Problem requirements: Pictures stay out; everything else in the listing below is to be restated word for word.

Collected data Block Start

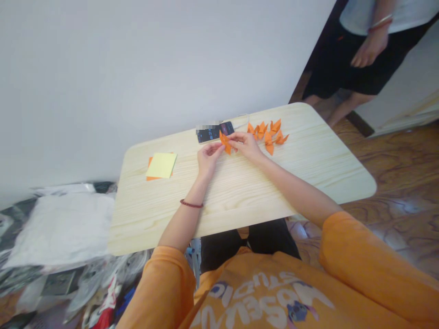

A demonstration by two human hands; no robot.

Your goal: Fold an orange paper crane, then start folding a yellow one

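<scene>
Hands: left hand [207, 160], right hand [246, 146] together, both pinching folded orange paper [225, 142].
Table [308, 169]: phone [215, 132] just behind hands; orange paper folds [269, 135] to right.

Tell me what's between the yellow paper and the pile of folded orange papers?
The head view shows the left hand and right hand holding a folded orange paper there, with a black phone just behind them. They lie between the yellow paper and the orange pile.

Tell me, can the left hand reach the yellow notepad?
Probably yes. The left hand sits close to the yellow notepad, with only bare wood of the table between them. It is pinching the folded orange paper with the right hand, so it would need to let go first.
</scene>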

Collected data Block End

Response to the task:
A demonstration by two human hands; no robot.

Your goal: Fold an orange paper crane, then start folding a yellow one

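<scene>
Hands: left hand [207, 160], right hand [246, 146] together, both pinching folded orange paper [225, 142].
Table [308, 169]: phone [215, 132] just behind hands; orange paper folds [269, 135] to right.

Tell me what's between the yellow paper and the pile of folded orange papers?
The head view shows the left hand and right hand holding a folded orange paper there, with a black phone just behind them. They lie between the yellow paper and the orange pile.

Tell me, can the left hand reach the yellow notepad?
Probably yes. The left hand sits close to the yellow notepad, with only bare wood of the table between them. It is pinching the folded orange paper with the right hand, so it would need to let go first.
</scene>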

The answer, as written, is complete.